**Brief:**
Taking the data below, please print only the lines from the line holding "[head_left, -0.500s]" to the line holding "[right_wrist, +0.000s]", inclusive, with pictures omitted.

═══ Source data

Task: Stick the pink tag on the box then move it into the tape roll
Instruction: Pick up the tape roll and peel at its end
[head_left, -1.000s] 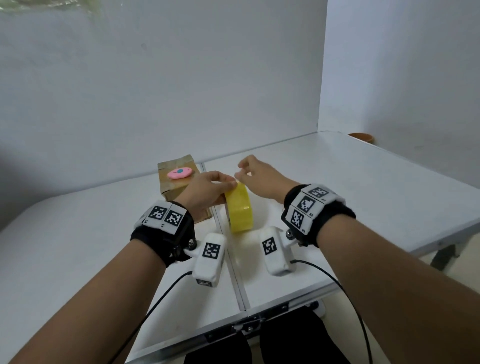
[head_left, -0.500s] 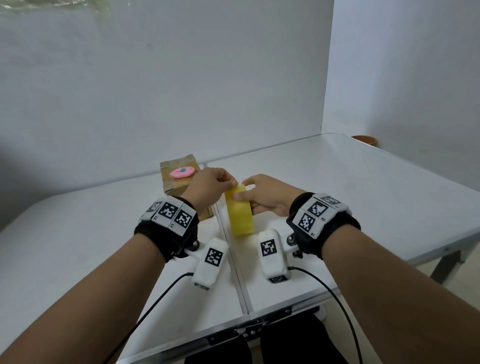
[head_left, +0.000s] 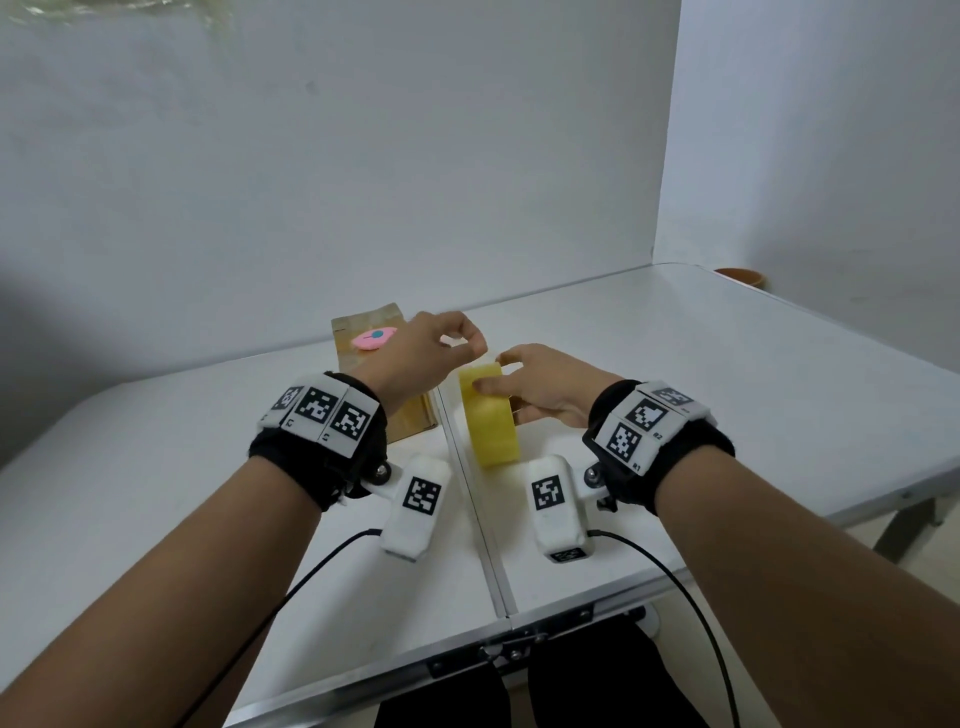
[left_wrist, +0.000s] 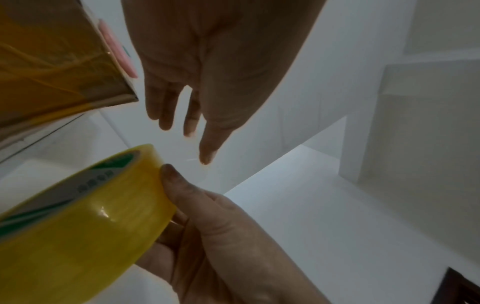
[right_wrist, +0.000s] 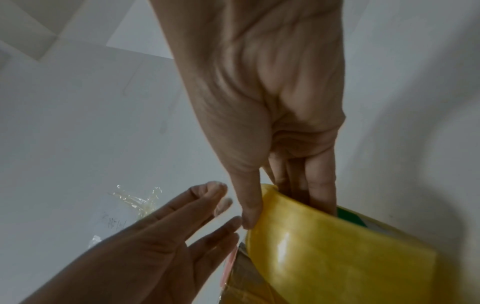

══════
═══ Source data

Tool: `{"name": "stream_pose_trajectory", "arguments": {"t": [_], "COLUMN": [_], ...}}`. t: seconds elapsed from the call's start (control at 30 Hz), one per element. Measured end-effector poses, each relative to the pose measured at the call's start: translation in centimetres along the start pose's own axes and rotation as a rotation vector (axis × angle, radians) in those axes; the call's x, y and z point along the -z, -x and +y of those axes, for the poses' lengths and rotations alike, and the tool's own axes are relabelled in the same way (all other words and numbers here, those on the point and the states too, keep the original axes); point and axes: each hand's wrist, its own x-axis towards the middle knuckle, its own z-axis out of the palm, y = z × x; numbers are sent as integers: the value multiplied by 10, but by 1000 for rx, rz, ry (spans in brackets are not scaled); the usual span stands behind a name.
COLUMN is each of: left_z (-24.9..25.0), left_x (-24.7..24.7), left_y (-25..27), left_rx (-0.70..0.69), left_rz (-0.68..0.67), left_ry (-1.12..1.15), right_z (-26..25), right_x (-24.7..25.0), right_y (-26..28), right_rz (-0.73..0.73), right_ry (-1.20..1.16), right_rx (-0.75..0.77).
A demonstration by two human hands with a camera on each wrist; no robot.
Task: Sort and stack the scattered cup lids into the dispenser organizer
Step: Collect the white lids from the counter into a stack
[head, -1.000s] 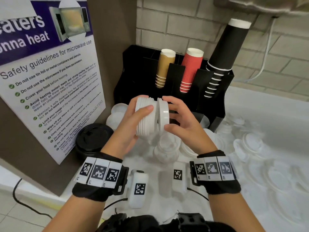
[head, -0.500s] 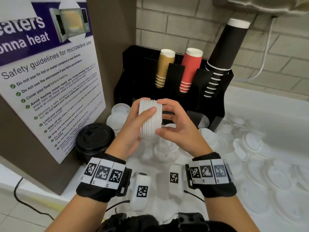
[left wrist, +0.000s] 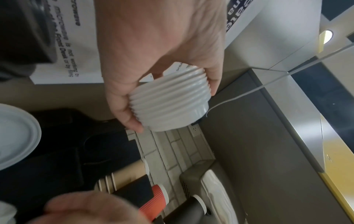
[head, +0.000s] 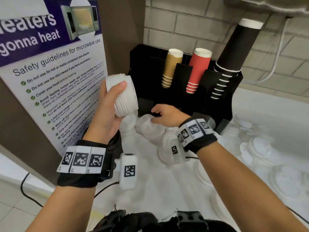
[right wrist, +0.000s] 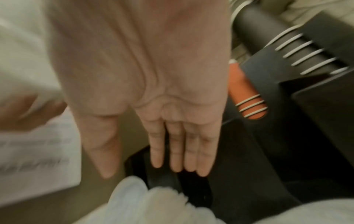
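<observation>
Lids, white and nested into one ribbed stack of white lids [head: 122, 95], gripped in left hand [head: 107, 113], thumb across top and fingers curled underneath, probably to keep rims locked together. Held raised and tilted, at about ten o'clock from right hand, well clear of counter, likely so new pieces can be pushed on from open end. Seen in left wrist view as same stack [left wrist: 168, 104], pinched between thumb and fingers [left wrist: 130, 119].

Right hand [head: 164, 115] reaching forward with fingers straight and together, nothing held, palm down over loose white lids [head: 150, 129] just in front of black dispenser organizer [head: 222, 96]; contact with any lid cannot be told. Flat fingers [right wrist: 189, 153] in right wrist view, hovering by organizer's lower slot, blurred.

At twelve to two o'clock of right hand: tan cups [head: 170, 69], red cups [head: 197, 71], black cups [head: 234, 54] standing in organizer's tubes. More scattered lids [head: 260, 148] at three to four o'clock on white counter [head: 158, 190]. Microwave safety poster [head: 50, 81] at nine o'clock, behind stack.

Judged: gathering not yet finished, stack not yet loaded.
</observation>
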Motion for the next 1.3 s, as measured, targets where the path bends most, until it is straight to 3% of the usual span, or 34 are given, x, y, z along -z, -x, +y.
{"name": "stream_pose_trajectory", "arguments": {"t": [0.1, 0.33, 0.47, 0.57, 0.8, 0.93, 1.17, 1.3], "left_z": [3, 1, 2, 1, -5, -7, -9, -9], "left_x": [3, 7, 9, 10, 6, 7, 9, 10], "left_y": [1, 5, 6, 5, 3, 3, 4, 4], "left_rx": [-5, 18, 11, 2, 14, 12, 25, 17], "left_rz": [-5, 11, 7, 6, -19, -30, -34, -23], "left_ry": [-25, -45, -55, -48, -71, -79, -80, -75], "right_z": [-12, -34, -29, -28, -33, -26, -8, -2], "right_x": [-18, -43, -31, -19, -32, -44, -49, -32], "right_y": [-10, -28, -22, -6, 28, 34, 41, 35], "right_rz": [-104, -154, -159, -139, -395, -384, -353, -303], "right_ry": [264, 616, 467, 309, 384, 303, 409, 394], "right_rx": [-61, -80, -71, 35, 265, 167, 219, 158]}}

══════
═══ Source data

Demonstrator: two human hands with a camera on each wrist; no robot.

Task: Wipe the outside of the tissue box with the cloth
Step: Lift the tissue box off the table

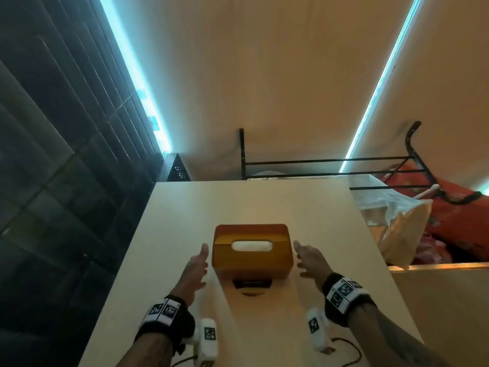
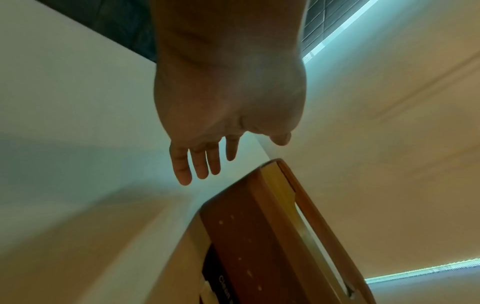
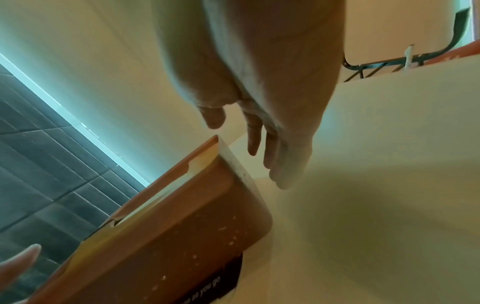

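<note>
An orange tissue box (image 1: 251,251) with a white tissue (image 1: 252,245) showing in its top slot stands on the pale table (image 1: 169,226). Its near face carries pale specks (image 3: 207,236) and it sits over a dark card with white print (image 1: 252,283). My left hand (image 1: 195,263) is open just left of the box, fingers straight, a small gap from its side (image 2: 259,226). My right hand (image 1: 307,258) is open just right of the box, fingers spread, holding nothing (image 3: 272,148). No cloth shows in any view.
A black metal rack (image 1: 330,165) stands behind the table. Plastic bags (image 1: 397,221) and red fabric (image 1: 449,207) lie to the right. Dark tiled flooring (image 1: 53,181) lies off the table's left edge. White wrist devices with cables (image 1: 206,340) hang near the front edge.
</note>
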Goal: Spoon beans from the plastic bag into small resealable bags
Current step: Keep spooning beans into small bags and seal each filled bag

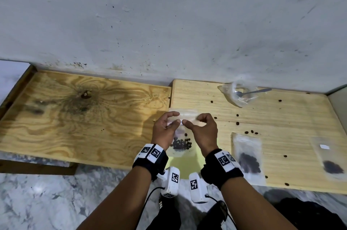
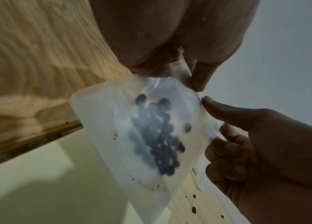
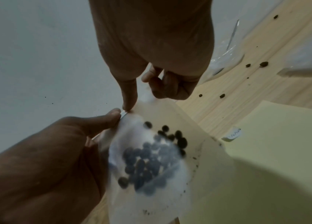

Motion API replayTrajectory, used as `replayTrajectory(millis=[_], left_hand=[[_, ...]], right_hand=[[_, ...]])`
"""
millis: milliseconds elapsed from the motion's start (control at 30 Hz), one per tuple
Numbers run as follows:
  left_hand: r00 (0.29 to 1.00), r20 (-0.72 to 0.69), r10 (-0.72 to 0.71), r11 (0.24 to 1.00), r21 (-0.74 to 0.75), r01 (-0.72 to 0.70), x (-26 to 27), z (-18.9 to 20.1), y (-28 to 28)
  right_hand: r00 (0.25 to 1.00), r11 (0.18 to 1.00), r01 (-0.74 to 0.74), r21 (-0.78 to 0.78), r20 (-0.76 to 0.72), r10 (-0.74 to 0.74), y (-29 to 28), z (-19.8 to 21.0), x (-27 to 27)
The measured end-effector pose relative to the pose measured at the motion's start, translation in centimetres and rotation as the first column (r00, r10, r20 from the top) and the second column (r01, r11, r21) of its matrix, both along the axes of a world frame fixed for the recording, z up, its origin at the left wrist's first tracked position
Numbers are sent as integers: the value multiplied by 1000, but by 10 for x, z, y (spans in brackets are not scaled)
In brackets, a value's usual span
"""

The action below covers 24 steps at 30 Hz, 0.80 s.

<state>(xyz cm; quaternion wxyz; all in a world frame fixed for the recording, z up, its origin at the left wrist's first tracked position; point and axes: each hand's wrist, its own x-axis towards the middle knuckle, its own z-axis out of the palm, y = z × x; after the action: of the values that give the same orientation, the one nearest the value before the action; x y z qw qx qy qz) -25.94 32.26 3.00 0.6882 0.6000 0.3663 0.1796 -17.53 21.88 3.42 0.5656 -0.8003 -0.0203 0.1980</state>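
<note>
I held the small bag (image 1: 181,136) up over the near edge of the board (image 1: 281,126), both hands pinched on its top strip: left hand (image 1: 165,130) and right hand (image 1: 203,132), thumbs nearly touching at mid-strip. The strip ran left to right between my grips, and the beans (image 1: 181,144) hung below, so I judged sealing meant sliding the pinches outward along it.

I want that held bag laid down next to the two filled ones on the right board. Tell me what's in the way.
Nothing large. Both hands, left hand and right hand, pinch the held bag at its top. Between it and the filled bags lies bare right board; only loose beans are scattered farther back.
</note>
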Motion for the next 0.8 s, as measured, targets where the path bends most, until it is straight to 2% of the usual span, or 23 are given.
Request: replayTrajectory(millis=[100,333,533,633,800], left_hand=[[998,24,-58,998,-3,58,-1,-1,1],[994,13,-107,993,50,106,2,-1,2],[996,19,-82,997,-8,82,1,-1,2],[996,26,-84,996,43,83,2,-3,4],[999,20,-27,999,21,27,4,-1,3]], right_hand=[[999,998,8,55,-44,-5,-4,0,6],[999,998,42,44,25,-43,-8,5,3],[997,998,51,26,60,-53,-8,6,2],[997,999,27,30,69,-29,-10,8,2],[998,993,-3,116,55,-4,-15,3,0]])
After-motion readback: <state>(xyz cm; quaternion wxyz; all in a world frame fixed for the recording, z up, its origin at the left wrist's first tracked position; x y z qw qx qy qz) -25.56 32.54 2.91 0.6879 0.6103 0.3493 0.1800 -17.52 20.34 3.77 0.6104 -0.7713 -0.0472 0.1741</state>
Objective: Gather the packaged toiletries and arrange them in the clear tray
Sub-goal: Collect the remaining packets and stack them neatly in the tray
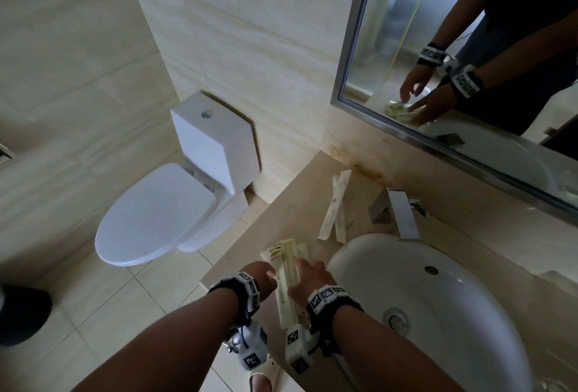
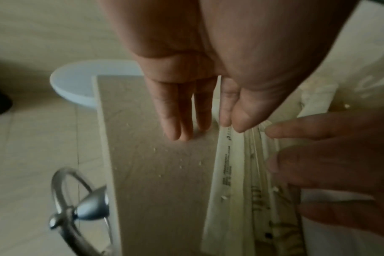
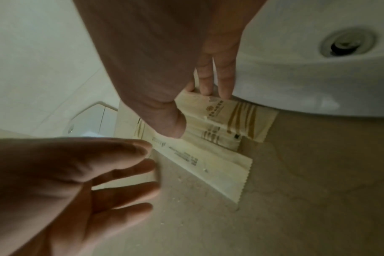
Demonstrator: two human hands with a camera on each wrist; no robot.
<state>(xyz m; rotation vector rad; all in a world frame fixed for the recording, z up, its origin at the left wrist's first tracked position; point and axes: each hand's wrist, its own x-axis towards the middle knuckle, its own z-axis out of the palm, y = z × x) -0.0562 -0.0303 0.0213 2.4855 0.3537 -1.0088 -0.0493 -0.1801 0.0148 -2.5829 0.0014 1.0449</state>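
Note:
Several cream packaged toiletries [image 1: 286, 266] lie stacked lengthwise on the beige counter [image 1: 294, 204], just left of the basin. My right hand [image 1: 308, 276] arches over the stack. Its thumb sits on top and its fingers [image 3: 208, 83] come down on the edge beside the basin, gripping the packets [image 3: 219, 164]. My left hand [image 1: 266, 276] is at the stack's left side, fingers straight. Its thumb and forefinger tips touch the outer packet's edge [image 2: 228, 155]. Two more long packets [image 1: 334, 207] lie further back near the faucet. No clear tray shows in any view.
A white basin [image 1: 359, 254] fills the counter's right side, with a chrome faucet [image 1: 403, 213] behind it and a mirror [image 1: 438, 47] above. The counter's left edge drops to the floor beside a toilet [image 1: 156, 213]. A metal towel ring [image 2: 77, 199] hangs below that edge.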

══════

**Answer for the task:**
[head_left, -0.500s] 
[head_left, +0.000s] 
[left_wrist, +0.000s] 
[right_wrist, +0.000s] 

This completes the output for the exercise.